1 juillet 2011 1 commentaire

Comme beaucoup d’autres, j’ai été profondément choqué par les images montrant un individu porter atteinte à l’intégrité physique du chef de l’Etat, Nicolas Sarkozy.

Ces violences sont inacceptables et réellement inquiétantes. 

Aucune logique partisane ne peut s’imposer, que l’on soit de gauche ou de droite, voire même apolitique, on doit le respect au président de la République du à son statut de chef d’Etat. 

On peut être en désaccord avec sa politique, mais en aucun cas ces violences ne sauraient avoir lieu.

En s’en prenant à Nicolas Sarkozy comme cela, on s’en prend à l’Etat et c’est notre démocratie qui prend un sérieux coup dans l’aile. 

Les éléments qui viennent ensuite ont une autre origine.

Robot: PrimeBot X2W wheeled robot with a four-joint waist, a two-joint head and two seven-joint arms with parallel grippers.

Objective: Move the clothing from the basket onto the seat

Egalement choquant, l’absence de réaction de la part des leaders de Gauche. Occupés à leurs primaires et leurs guerres intestines, au PS ou encore à EELV, ils n’ont même pas daigné condamner cet acte alors même qu’ils prétendent vouloir accéder à la présidence de la République. Ils sont tout aussi honteux.

Cela montre à quel point ils ont une haute considération de l’Etat qu’ils souhaitent pourtant présider. Les Français ne s’y tromperont pas l’an prochain.